ROMICAT II Published: Coronary CT in the Emergency Department Saves Time Screening for ACS<

July 26, 2012

July 26, 2012 (Boston, Massachusetts) — The Rule Out Myocardial Infarction Using Computer Assisted Tomography II (ROMICAT II) study, a trial showing that the use of coronary computed-tomography angiography (CCTA) to screen chest-pain patients in the emergency department reduces overall patient time in the hospital and costs about the same overall as the current standard approach, is now published in the July 26, 2012 New England Journal of Medicine [1].

In the study, first presented at the American College of Cardiology 2012 Scientific Sessions in Chicago, IL and reported by heartwire at that time, investigators, led by Dr Udo Hoffman (Massachusetts General Hospital, Boston), randomized 1000 chest-pain patients with suspected acute coronary syndrome on a 1:1 ratio to either a CCTA screening approach or standard care left to the discretion of the emergency-department physician.

Overall, ROMICAT II showed that the CCTA-based strategy reduced the average time in the hospital by 7.6 hours and that significantly more patients were discharged directly from the emergency department (47% vs 12%, p<0.001).

Here there is no evidence that the tests performed led to improved outcomes.

 Despite the trial's meeting the primary end point, Dr Rita Redberg (University of California, San Francisco), who wrote an editorial accompanying the publication of ROMICAT II [2], comes down hard on the results and specifically questions whether any additional testing in the emergency department would be needed in this patient population. She notes that patients who have a normal ECG and negative troponin levels are at low risk for cardiac events, and multiple studies suggest no benefit for additional testing in the group. Moreover, the average age of patients in ROMICAT II was 54 years, and 47% of the subjects were women.

"On the basis of age, sex, and history of chest pain alone, the pretest probability is generally not high for coronary artery disease in patients with these demographic characteristics," writes Redberg. "Furthermore, the risk of cancer from radiation is higher in younger age groups and among women."


As reported previously by heartwire at the ACC meeting, investigators note that 50% of patients in the CCTA group were discharged within 8.6 hours of presenting to the hospital compared with just 10% of patients in the standard-evaluation arm. Importantly, there were no undetected acute coronary syndromes and no difference in major adverse cardiovascular events at 28 days.
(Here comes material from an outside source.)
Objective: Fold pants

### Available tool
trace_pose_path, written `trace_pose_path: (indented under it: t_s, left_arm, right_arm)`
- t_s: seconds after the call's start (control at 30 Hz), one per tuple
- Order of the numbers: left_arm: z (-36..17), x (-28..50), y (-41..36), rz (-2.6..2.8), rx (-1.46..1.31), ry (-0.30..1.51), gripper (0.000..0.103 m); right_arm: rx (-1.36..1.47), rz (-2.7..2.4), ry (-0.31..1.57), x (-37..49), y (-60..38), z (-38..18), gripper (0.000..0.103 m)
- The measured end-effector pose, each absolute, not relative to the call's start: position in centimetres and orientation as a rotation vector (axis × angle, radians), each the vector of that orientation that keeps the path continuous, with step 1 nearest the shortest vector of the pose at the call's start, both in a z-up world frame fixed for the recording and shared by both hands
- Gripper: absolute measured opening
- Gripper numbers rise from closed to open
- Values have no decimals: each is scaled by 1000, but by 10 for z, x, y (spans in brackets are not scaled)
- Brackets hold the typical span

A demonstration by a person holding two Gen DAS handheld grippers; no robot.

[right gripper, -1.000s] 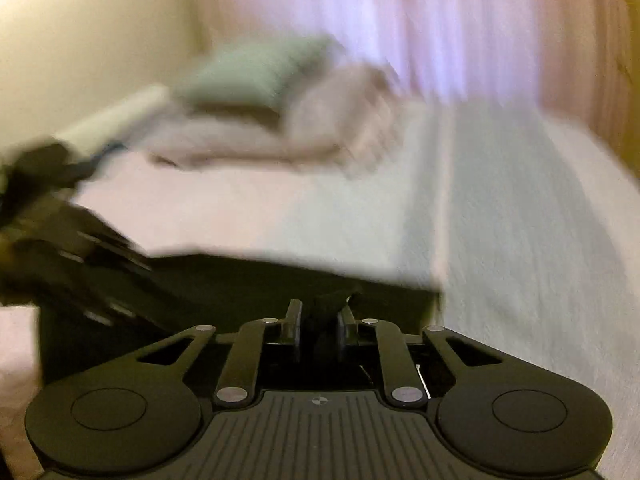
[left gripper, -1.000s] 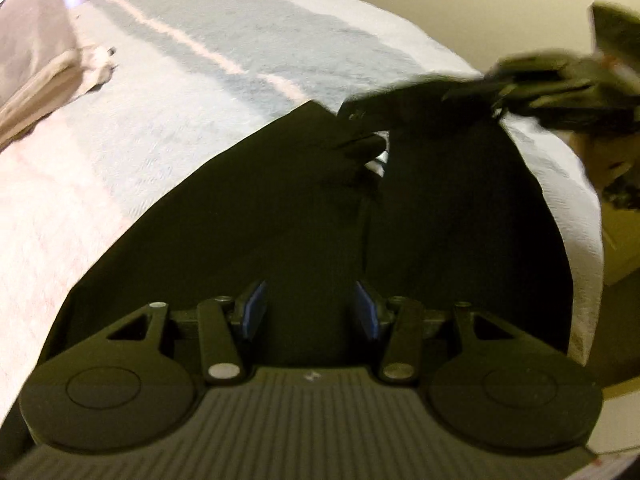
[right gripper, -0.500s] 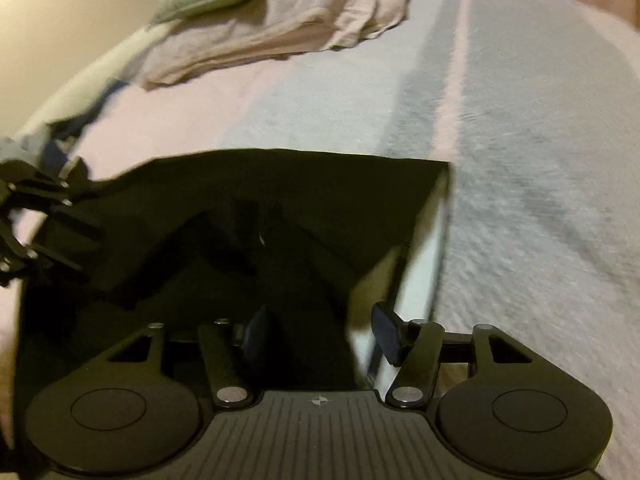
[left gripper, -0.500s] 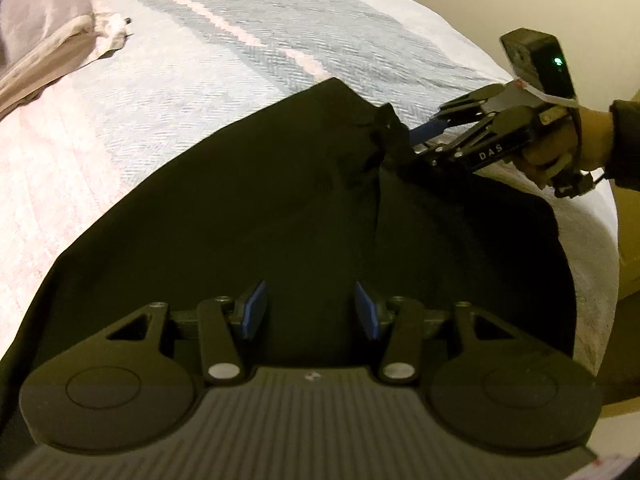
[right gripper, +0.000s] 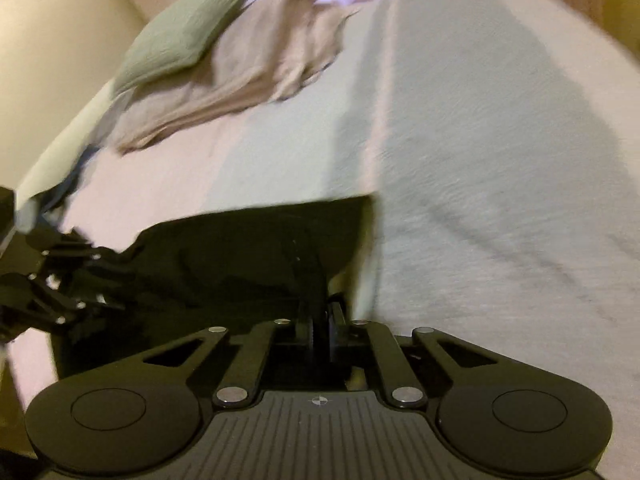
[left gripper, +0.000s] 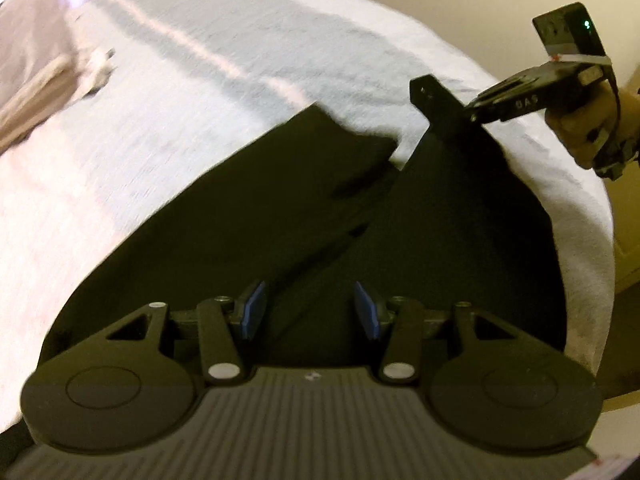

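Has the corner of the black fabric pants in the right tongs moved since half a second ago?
Yes. In the left wrist view the right tongs have lifted the black fabric pants corner off the striped bedspread, toward the wall.

The pants (left gripper: 280, 216) are black and lie spread over my bed cover, filling the lower middle of my left view. One flat panel runs up toward 11 o'clock with a straight top edge. At 1 o'clock a corner of the fabric is pulled up off the cover into a taut peak, with a dark fold line slanting between the two parts.
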State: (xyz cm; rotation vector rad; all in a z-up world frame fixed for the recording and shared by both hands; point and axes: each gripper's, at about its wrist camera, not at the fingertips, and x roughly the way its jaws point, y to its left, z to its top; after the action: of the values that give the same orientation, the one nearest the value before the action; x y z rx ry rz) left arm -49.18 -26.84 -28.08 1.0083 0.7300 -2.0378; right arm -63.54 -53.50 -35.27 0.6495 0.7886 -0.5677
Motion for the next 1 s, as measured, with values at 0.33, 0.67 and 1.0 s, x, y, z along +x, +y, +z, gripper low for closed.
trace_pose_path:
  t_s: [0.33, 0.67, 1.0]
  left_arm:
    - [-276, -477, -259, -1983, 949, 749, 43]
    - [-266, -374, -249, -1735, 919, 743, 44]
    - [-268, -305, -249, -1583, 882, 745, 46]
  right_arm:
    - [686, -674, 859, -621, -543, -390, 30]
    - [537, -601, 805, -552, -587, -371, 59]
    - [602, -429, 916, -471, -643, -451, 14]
Regarding safety, the cumulative radiation exposure from CCTA was 11.3 mSv, and this was significantly higher than in patients who underwent standard evaluations. In addition, there was increased use of diagnostic testing in patients randomized to the CCTA arm. The cumulative mean cost of care was similar in the CCTA group and standard evaluation group ($4289 vs $4060, respectively; p=0.65).

Based on the results, Hoffmann and colleagues conclude that CCTA, incorporated early into a clinical evaluation strategy in patients presenting to the hospital with chest pain suggestive of an acute coronary syndrome, "improves the efficiency of clinical decision making as compared with a standard evaluation in the emergency department." They add that the improvement "appeared to be accomplished safely, without putting patients at greater risk for undetected acute coronary syndromes."

For Redberg, however, the underlying assumption that some diagnostic test must be performed before these low- to intermediate-risk patients are discharged from the hospital is "unproven and probably unwarranted." She writes: "The rationale for any test, as compared with no testing, should be that it will lead to improved outcome, and here there is no evidence that the tests performed led to improved outcomes." Given that the rates for major cardiac events is so low--less than 1% for MI and no deaths--it is impossible to know whether the CCTA patients received any benefit whatsoever.

While the use of CCTA led to a faster discharge from the hospital, "it is even faster to discharge these patients without any additional diagnostic test after determining that their ECG findings and troponin levels are normal," writes Redberg. "Thus, with no evidence of benefit and definite risks, routine testing in the emergency department of patients with low to intermediate risk of acute coronary syndrome should be avoided." Judicious clinical follow-up, she adds, is safer and in the best interest of the majority of these patients.